Ghanaians must rise up and “overthrow” the Mahama administration, if it goes ahead to sign the Economic Partnership Agreements (EPAs), Dr David Percy of the National Reform Party has advocated.
Dr Percy told XYZ Breakfast Show host Moro Awudu on Tuesday March 25, 2014 that signing the agreement amounts to formalising an age-old exploitative relationship that had existed between Africa and the West for over 500 years which has left Africa in a retrogressive state.
A fuming Dr Percy said: “The real crime is that our policy makers, our governments, our ministers, think that their obligation is to serve others… and I really feel very very angry that even such an issue can come up to this point.”

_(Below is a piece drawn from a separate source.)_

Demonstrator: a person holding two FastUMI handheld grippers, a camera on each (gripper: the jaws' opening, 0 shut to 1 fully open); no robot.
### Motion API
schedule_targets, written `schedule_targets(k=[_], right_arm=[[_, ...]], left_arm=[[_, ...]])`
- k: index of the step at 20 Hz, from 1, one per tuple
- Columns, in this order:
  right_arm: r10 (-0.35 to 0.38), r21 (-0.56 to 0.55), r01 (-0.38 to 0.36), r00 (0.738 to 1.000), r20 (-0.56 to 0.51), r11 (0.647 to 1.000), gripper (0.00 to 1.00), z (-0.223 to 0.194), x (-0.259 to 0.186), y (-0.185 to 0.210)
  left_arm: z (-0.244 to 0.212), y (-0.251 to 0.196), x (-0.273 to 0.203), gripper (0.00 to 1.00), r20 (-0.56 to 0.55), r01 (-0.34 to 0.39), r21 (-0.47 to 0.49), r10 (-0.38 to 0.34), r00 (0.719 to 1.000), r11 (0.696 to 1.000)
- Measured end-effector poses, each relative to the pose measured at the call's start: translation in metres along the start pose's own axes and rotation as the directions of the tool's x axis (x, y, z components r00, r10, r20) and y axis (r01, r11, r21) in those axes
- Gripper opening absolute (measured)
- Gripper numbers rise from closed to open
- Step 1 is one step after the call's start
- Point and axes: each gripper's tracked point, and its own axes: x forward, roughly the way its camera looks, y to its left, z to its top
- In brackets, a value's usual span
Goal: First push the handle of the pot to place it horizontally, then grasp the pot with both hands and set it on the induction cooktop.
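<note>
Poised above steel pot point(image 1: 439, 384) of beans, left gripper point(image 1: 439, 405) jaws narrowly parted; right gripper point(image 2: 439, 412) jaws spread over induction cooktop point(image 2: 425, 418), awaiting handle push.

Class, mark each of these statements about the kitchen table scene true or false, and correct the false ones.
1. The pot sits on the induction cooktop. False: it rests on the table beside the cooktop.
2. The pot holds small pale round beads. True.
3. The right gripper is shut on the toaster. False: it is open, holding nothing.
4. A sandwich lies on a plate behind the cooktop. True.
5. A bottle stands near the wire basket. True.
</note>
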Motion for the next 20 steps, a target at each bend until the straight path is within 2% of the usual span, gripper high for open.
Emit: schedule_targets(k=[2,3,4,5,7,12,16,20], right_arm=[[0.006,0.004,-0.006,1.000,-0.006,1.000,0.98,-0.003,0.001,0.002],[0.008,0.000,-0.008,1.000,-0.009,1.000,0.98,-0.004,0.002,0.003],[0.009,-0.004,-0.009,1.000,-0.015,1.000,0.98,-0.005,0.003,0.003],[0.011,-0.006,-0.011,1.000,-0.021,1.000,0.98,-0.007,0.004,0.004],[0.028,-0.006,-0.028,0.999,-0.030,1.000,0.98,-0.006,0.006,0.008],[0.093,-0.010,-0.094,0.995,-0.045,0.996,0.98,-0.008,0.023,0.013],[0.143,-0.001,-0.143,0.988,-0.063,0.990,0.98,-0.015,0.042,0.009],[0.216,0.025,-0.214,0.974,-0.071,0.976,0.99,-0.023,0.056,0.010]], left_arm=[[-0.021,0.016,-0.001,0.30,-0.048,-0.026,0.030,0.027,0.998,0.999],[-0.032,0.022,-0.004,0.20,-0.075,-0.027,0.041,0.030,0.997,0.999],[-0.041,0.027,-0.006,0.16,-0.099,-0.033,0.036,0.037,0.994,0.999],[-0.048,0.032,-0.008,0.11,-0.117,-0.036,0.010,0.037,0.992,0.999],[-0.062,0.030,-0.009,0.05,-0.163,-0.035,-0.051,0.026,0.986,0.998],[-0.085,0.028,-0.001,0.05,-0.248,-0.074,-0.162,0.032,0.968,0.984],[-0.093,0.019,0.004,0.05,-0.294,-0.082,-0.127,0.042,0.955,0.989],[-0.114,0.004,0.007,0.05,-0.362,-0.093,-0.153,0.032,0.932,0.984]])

Below is a transcription of the part of Dr David Percy’s interview with Moro Awudu in which he called for the overthrow of the government if it signs the EPAs
Dr Percy: Now this must go out as a warning to anybody in government who believes that this can just be a walk in the park. If they intend to formalise our slavery, it will be resisted and they’ll be overthrown.
Moro: Overthrown, how do you mean?
Dr Percy: Overthrown!!! We put people in government to advance our interest. If they subvert those interests, if they sell us out to foreign interests, what do we do?
Moro: You vote them out, if you want to, in 2016.
Dr Percy:We will not wait for 2016 or whatever date, my brother.
Moro: But what would you do? What is the option? You don’t have any other option Dr Percy.
Dr Percy: Please Please Moro I want to keep my voice low. I’m really truly truly very angry as I’m speaking to you. I’m making a very simple point. We’ve put people in charge to run our affairs so that they advance our interest. If they subvert our interest, we don’t have to wait till any such date. Look around the world.
Moro: But it won’t justify a coup d’état, will it?
Dr Percy: My brother, sovereignty remains in the people. At any time they decide to throw out their leaders, they can do so.
Moro: So in other words?
Dr Percy: In other words what Sir? I’m saying that the sovereign people of Ghana, if they recognise the crime that is about to be committed against them, will not wait till 2016.
Moro: And for that matter will overthrow the government?
Dr Percy: They’ll take out those who they have put in power to run their affairs. They’ll take them out and they’ll be fully justified. Unless you’re saying that there’s a power bigger than the people.
The Economic Partnership Agreements (EPAs) are legally binding bilateral contracts between the European Union (EU) and individual African countries. Once signed, EPAs warrant that within two decades, about 80% of that country’s market should open to European goods and services tariff-free. The European Parliament has granted the African countries an extension until October 2014 to ratify their interim EPAs.
Ghana’s foreign Affairs Minister will be part of a meeting in Ivory Coast, of the ECOWAS Council of Ministers, on Tuesday to advise sub regional leaders on the signing of the EPAs.
There’s a phalanx of civil society organisations resisting the signing of the EPAs. The Ghana Trades Union Congress (TUC), the Christian Council of Ghana, the Ghana Chamber of Commerce, the Socialist Forum, and the Economic Justice Network of Ghana are among some of the harshest critics.
They are in good company with Dr Percy who fears the trade liberalisation will be to Africa’s disadvantage. In Dr Percy’s opinion, signing the EPAs amounts to selling Ghana’s birthright to colonialists.